Vowels. Oh dear. It’s a geeky one.

Into rehearsal for this thing in the City of London and now I’ve met the people and understood the thinking I’m considerably more upbeat about it. Learning slightly odd lines in isolation is tough, and maybe I’ve been spoiled – a lot of my last minute learns recently have been Shakespeare. He’s just so easy to learn once you get under the skin of it. You have the verse to help, and there’s an unerring writer’s instinct in those long texts that is pretty much universal and gives the lie to the “committee” theory. The thoughts connect to one another. There are very few vast logic jumps, of the sort you have to make sense of by the half dozen a page with many axe grinding modern scribes. He wrote people. It really isn’t just a quirk of timing and contacts that caused him to jump to the fore. He’s working on so many levels. He uses the sound of words so well for atmosphere and double meaning. He’s honestly even properly considered the vowel sounds… When I hear modern actors translate his words it is always disappointing. It proves they can’t listen to more than their own intention.

An example? The other night there were loads in a production of Twelfth Night I saw. I didn’t have a notepad but I was largely confused as they rarely were necessary. The one I remember was perhaps the one I saw the reason for the best, so it stuck in my mind when other less logical ones fell away. It’s Orsino. I’ve never played him, don’t really want to, it’s not my part. Still, he has romanticised his own feelings towards Olivia. He’s the guy who says “If music be the food of love, play on”. This is an attractive eligible man who really likes the idea of unrequited love, of pining after someone. He’s romanticised his own lack of clarity about someone who just isn’t into him. He thinks if he loves enough, somehow it’ll change. Rubbish of course, Shakespeare knew it, but incels across the world haven’t caught on and never will.
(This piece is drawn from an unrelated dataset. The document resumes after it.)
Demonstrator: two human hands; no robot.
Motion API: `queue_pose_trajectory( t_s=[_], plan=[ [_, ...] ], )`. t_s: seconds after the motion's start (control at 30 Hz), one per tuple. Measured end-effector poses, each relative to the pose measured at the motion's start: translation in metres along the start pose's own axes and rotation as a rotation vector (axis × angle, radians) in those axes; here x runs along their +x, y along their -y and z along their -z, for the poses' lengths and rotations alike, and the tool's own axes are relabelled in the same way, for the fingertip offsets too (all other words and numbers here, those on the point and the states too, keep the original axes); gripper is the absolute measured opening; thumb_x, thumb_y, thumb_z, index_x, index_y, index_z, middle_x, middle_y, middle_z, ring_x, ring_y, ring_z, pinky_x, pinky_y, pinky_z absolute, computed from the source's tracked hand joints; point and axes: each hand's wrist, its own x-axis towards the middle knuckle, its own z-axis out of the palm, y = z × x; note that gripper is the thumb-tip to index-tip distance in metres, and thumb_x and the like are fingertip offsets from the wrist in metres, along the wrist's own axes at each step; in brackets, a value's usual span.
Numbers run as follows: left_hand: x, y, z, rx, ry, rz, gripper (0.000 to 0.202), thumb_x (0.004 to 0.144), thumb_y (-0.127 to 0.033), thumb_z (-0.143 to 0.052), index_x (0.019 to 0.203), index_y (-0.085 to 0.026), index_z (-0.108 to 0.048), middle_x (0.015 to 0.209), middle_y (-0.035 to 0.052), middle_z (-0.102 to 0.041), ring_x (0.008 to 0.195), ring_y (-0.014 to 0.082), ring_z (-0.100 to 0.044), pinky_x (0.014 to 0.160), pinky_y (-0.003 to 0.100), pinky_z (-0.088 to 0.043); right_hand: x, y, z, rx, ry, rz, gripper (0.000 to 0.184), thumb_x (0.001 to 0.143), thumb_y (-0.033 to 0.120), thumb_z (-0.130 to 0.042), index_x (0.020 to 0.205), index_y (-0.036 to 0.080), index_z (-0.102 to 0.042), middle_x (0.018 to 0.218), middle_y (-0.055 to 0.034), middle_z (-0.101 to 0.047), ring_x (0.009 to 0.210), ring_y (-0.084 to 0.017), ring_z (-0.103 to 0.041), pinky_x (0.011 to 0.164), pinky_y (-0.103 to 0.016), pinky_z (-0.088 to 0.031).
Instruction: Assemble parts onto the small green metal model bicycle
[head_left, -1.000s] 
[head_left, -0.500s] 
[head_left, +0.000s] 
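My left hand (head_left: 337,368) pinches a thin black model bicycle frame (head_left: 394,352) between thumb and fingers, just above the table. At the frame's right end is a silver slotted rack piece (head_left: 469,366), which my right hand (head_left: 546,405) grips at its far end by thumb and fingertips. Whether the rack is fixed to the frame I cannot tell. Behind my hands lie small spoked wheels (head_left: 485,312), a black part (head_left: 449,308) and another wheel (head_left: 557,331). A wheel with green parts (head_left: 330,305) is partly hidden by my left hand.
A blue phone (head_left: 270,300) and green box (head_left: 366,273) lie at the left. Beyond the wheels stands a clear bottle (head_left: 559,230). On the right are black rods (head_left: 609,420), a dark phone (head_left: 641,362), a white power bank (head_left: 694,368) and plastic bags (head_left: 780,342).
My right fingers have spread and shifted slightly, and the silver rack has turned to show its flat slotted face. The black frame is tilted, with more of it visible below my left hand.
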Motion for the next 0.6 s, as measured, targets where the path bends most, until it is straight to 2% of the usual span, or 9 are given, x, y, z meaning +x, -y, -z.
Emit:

Lucky for him Viola just fucking gets his noise and can cut through the bullshit, plus he’s hot and rich.

He sends Viola to try and persuade Olivia to admit him. She asks: “Say I do speak with her my lord, what then?” (What should I do if I’m allowed to speak to this woman you so desperately adore?)

O, then unfold the passion of my love.
Surprise her with discourse of my dear faith.
It shall become thee well to act my woes.
She will attend it better in thy youth
Than in a nuncio’s of more grave aspect.

Leave aside the fact he’s outsourcing his own eloquence. That’s Orsino all over.

Nuncio’s. A messenger, in Latin. It’s an awkward choice. The actor I watched recently substituted the word “messenger”. “Why would there be such an awkward choice in an otherwise pretty clear instruction?” he maybe asked. Let me try and make sense of it.

Read that passage above, and only speak the vowel sounds. Try and sound longing. If you know iambic pentameter then let yourself aspirate the vowels only on the stressed beat. This is generally a brilliant exercise to find out how your character is feeling anyway, without putting anything on it. Notice how every stressed beat has a long aspirated vowel. “O theeen unfooold thuh paaashuhn oooorv mai laaaahve.” etc (I can’t write phonetics) to “than iiiin a nuuuuncyos oooooorve more graaaaaave aspeeeeect” Now do it again with”messenger” instead of nuncio’s. Try them both, to make them sound fussy and to make them sound longing. Nuncio’s just sounds more longing than messenger. messenger = ééuh. Nuncio’s = uheeoh.

Shakespeare phrases it awkwardly. Because he’s a fucking genius. And Orsino is romanticising himself. So sure he’ll speak Latin randomly from time to time – it’s a romance language – and every one of his stressed vowels will be aspirated if you go with it. And who gives a fuck if a modern audience doesn’t get it, there’s tons they won’t get anyway, this stuff is over 400 years old. Only one in a few thousand modern people will hear “nonce” in nuncio’s enough to derail their comprehension. It’s lazy work. It doesn’t need to be done. If you’re gonna substitute a word, make the fucking vowels work with the substitution. Shakespeare is working on so many more levels than just meaning. I mean “courier” would be better than messenger. The vowels are a bit longer and less fussy. I just pulled that out my arse. These guys had a rehearsal process. But just… don’t be so arrogant and lazy. This stuff is still around because it is stuff.

Author: albarclay

This blog is a work of creative writing. Do not mistake it for truth. All opinions are mine and not that of my numerous employers.

2 thoughts on “Vowels. Oh dear. It’s a geeky one.”

  1. A brilliant, fascinating and clear explanation of how great play writing works. Im a playwright and I took choose every word for it’s sound, image, rhythm -because these make the meaning- aloud- more than the literal definition. Lovely to read an expert actor unfolding this.